## Try it
Every line with the string "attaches" should be copied from the data.

## Records for processing
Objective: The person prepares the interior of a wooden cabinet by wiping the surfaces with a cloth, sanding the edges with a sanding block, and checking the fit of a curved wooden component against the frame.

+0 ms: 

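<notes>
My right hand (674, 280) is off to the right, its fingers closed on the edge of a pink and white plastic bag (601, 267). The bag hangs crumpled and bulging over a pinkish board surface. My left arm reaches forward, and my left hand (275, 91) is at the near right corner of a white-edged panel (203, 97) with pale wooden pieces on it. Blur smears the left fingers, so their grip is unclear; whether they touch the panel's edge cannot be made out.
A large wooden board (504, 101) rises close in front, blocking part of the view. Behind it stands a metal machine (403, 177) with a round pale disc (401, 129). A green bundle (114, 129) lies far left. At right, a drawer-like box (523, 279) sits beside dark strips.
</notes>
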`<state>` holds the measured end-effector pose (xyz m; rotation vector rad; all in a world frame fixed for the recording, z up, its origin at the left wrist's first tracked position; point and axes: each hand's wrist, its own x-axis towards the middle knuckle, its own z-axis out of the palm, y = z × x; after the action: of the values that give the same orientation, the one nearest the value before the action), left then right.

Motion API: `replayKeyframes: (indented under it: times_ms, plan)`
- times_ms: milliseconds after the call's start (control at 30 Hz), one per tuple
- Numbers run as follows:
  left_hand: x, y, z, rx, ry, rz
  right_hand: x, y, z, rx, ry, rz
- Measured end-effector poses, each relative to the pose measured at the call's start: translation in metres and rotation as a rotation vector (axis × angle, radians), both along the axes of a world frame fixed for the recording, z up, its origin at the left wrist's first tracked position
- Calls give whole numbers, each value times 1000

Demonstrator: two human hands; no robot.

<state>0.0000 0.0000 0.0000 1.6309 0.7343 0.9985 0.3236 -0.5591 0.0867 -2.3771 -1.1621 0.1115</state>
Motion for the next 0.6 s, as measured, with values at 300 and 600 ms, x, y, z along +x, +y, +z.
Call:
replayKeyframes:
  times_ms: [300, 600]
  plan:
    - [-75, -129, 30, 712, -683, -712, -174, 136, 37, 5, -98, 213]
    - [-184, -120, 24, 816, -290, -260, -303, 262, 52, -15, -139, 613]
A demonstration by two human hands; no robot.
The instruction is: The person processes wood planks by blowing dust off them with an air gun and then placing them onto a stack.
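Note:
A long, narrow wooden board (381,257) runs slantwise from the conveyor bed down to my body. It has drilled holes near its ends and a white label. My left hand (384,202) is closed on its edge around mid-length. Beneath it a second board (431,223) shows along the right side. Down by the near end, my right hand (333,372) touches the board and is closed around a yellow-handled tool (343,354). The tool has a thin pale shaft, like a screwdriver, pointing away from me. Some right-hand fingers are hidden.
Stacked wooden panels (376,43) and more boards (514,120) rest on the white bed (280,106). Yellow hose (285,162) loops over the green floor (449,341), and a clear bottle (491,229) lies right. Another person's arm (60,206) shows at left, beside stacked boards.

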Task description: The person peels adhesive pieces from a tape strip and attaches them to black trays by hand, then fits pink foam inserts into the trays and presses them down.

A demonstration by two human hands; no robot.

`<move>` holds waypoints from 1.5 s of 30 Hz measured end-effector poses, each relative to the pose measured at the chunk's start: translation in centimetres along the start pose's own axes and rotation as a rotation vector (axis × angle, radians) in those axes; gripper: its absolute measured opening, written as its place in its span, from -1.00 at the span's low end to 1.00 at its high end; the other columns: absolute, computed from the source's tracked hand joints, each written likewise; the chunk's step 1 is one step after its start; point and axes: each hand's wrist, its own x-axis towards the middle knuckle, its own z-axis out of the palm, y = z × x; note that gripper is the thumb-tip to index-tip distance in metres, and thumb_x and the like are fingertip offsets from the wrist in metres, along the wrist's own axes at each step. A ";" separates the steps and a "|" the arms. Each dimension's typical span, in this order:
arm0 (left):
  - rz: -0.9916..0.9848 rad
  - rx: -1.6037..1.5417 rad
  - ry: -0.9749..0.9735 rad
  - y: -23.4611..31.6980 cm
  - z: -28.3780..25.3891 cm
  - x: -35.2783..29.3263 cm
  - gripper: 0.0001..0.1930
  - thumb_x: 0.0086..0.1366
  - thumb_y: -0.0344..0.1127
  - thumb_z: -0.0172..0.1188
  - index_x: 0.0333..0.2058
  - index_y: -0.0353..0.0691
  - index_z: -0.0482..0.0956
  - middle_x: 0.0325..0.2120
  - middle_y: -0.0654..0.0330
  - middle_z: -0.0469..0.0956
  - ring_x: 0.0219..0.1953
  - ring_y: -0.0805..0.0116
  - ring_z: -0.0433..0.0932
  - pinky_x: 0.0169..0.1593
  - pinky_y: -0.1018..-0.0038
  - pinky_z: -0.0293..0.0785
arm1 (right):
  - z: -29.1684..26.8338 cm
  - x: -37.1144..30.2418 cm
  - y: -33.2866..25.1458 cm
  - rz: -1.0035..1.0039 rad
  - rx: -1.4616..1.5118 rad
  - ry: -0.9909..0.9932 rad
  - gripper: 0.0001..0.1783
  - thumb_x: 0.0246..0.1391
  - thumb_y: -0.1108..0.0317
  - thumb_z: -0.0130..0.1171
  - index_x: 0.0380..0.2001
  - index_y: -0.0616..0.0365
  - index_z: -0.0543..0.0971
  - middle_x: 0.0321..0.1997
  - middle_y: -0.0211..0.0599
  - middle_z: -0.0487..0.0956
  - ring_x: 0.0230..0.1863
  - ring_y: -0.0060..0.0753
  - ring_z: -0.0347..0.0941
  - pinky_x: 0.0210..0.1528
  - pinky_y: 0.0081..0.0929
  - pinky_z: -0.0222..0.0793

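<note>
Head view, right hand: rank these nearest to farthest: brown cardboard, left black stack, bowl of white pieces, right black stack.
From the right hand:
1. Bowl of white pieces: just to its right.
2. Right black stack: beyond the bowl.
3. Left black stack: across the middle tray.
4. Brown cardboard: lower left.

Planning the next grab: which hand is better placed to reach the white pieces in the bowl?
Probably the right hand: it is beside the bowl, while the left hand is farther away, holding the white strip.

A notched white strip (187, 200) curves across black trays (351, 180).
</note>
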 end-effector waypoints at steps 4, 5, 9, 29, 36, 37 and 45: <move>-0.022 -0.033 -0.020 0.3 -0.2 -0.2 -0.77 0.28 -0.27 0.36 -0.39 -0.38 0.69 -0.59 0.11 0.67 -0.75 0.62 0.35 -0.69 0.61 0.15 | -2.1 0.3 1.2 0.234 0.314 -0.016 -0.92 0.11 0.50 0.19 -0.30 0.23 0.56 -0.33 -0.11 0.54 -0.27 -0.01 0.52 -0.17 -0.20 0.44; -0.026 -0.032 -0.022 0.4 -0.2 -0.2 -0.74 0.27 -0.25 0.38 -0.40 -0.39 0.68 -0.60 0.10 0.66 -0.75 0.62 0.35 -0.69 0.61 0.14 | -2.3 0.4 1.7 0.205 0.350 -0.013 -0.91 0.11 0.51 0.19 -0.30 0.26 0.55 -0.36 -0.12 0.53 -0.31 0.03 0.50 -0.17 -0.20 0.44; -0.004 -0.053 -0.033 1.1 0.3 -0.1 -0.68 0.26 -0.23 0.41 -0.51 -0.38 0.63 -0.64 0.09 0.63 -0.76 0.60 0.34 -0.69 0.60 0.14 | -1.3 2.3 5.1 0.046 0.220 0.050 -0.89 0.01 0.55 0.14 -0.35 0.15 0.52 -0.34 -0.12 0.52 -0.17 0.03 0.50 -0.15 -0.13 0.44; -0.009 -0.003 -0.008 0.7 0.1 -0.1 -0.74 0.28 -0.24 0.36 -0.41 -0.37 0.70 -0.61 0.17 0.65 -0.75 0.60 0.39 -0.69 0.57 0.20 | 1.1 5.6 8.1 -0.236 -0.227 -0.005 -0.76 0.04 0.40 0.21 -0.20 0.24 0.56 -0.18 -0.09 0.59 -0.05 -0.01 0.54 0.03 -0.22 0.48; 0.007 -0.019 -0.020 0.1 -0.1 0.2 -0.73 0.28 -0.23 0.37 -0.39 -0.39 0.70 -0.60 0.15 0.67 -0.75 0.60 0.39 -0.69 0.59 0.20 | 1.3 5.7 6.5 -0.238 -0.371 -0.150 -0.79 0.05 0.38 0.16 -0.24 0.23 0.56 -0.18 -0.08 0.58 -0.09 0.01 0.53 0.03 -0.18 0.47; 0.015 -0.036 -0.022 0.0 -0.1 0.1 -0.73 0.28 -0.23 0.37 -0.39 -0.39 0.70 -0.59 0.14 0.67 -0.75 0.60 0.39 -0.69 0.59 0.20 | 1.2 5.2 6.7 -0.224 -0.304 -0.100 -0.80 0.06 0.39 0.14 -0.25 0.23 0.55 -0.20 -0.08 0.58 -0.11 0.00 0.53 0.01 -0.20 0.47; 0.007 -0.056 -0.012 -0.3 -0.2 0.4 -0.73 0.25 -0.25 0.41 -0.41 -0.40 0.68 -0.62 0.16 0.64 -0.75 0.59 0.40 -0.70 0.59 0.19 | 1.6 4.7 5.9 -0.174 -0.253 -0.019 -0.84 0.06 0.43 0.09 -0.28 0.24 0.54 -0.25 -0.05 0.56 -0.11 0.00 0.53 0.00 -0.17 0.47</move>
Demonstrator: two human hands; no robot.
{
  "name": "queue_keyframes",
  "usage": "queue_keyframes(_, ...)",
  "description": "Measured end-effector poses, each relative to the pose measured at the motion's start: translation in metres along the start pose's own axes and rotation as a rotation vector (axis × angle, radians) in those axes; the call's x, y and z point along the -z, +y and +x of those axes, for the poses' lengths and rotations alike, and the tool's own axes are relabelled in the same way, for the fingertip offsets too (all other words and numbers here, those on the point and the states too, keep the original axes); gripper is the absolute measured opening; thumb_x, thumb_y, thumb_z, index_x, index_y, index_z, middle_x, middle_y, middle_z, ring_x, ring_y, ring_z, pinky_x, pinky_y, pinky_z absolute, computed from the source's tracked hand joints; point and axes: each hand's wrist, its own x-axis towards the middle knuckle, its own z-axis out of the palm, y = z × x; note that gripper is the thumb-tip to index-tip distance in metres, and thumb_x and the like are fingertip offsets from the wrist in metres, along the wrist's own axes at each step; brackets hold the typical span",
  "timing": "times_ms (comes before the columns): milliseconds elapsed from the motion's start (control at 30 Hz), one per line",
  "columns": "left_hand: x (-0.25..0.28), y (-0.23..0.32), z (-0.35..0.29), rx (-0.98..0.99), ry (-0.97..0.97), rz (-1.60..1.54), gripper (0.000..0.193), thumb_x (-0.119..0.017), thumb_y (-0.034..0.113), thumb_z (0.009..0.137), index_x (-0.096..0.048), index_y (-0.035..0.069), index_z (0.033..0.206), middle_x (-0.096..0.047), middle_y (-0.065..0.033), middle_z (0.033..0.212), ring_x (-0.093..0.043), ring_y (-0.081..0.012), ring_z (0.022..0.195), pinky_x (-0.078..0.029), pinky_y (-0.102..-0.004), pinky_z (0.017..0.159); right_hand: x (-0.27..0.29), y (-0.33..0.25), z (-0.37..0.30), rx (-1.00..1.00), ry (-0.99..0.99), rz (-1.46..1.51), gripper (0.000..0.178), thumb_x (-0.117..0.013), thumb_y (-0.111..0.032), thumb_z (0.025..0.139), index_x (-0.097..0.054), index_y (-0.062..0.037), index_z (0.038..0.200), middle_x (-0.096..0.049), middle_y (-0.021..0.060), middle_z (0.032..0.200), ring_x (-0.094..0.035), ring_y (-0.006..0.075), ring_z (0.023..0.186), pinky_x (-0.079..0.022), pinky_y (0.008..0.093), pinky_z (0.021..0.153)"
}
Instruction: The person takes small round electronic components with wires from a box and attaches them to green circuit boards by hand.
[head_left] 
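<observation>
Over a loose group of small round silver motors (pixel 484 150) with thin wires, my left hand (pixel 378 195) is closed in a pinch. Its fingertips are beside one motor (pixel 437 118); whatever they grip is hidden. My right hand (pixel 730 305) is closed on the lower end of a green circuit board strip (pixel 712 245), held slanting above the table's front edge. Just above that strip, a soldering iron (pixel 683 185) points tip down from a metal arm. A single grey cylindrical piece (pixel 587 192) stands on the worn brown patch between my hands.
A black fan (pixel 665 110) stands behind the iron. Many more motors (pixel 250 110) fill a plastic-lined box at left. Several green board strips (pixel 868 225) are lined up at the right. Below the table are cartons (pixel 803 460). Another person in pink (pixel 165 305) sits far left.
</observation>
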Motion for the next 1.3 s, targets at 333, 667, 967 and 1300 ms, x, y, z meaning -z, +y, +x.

## Result of the exercise
Task description: The person peels adhesive pieces from a tape strip and attaches them to black trays by hand, then fits pink foam inserts into the trays and presses them down.
Instruction: The person takes small round electronic components with wires from a box and attaches them to green circuit boards by hand.

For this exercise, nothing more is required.